This year’s Applied Improvisation Network Conference was an incredible experience filled with some amazing ideas.

ain-conference-2009
Below are some excerpts that stuck out to me from the workshops I attended:

From This Is Your Brain on Improv (Rich Cox & Janet Crawford):

Laughter is one of the brain’s natural responses to get back in sync with someone.

From The Deeper, Funner Facilitation Cookbook (Julie Huffaker & Gary Hirsch):

You have to know what a person cares about first before you can influence them. The best way to find out what they care about is to ask them.

From Creating a Playback Theater Performance (Christopher Ellinger, Zhaleh Almaee, Anne Ellinger)

Listening is so important. To show understanding, it’s important to playback what it is you heard them saying.
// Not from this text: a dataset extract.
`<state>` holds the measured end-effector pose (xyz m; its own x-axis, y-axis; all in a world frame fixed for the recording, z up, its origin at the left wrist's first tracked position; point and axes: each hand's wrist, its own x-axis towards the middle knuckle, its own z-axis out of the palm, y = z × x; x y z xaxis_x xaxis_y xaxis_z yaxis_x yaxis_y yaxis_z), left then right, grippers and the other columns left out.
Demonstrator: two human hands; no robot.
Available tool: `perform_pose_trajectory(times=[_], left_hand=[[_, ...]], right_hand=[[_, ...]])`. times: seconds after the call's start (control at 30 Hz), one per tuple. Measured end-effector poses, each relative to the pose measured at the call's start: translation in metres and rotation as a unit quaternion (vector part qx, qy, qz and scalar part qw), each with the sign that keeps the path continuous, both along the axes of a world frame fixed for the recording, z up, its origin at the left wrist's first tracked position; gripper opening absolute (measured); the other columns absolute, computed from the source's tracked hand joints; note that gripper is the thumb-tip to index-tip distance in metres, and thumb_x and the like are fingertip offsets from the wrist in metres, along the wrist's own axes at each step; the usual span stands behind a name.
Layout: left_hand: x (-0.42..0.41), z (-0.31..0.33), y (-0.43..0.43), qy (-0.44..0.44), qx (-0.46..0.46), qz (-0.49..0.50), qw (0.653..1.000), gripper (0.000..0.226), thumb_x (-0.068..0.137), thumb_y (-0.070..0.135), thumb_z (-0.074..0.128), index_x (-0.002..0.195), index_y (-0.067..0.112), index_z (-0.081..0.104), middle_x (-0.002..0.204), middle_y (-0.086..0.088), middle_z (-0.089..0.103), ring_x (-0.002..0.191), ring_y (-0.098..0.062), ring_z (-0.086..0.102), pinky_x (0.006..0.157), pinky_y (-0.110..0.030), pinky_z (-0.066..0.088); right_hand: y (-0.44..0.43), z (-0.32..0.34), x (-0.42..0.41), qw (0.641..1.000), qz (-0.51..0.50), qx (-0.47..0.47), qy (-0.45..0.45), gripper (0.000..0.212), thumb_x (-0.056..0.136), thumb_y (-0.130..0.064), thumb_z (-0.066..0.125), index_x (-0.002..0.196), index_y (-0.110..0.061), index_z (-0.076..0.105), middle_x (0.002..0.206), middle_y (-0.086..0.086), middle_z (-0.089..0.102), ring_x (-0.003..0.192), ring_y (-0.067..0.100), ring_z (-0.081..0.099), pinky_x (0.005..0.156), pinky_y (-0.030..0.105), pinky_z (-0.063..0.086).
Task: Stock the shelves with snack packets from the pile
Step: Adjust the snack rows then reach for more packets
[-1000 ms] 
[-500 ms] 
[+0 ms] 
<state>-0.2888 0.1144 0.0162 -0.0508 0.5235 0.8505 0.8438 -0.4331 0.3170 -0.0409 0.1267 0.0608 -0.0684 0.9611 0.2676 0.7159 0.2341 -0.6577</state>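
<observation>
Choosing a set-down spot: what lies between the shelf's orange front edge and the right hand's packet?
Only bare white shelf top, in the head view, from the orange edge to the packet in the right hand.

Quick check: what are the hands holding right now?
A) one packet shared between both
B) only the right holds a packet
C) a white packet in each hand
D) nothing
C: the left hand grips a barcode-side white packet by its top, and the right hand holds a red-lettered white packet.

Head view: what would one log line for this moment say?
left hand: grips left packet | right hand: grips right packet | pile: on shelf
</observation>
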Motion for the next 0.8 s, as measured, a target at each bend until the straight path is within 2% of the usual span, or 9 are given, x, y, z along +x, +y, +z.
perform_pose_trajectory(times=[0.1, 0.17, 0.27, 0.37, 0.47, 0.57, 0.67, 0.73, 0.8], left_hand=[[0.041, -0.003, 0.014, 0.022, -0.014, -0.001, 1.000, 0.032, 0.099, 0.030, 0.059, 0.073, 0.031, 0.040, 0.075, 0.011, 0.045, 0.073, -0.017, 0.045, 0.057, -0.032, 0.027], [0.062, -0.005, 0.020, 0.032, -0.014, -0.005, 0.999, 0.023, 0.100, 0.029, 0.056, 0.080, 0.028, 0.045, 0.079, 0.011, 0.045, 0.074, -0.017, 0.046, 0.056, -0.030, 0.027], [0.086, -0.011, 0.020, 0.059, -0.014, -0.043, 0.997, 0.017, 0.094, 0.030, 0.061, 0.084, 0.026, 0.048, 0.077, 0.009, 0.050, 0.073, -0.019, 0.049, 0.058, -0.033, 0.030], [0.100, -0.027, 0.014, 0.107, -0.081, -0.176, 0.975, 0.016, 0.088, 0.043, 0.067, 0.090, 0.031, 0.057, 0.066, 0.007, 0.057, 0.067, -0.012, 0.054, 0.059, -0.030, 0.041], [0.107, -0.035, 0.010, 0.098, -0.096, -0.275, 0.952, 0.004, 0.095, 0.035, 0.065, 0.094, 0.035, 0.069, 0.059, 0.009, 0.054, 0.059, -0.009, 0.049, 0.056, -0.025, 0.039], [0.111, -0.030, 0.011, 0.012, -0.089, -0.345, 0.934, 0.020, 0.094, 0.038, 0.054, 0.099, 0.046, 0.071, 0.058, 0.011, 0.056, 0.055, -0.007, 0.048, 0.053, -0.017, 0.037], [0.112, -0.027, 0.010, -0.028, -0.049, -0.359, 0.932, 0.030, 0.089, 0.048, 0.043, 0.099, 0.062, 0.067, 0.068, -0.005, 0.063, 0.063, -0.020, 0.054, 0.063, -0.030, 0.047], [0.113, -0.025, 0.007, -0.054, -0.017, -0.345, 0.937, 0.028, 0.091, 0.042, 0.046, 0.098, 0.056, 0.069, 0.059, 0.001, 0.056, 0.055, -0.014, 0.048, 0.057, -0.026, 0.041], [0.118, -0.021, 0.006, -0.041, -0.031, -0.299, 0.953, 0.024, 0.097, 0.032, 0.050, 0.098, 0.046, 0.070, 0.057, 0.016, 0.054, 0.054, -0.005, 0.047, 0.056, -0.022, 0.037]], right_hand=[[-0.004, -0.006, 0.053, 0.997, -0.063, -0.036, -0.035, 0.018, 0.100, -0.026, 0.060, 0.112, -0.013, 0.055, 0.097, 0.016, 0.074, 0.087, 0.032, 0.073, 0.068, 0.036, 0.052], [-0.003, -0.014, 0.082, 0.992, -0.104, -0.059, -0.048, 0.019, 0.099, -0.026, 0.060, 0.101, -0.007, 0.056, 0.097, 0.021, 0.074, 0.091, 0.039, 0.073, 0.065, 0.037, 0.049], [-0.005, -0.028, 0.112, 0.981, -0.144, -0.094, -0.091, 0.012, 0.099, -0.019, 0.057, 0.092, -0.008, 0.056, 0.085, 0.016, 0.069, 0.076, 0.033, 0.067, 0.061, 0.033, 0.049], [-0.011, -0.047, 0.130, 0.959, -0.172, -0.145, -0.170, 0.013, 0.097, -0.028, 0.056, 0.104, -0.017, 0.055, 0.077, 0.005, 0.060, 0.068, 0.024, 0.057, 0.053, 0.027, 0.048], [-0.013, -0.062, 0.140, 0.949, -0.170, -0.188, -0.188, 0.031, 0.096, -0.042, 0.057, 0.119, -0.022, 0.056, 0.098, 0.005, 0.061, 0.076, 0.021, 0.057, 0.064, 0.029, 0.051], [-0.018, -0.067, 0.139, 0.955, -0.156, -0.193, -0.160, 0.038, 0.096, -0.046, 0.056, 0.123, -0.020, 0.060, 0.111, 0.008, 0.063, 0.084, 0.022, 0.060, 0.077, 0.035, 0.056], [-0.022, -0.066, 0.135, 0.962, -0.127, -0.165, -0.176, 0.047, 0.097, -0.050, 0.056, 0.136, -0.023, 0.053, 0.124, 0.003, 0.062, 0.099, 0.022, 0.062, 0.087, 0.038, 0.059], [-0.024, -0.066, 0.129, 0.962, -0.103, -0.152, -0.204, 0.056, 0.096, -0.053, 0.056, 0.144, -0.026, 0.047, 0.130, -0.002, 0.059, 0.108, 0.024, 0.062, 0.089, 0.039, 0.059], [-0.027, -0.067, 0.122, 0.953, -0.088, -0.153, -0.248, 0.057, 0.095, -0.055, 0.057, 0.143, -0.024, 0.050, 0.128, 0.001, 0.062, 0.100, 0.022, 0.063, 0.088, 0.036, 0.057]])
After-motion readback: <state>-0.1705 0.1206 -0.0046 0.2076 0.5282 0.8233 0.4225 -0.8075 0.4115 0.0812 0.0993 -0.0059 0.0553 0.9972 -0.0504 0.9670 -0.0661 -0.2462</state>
From Touching the Heart: Exploring Core Values through Personal Storytelling (Nick Owen)

Being fearless doesn’t mean to deny fear, but to face it.

and

Form, action and innovation lies within the tension between structure and chaos.

From Improvisation and Biomimicry (Belina Raffy):

Nature is sustainable and we can learn from it.  Nature: recycles everything, rewards cooperation, demands local expertise, and curbs excesses from within.

From Adventures in Micro-fiction (Denzil Meyers)

To spur writing, the design is to give you as little stimulus as possible, and let the mind fill in the gaps.

From Open Space Rules (lead by Chris Corrigan):

The Law of Two Feet: if you are somewhere and you aren’t learning, then use your two feet to get to somewhere you can be.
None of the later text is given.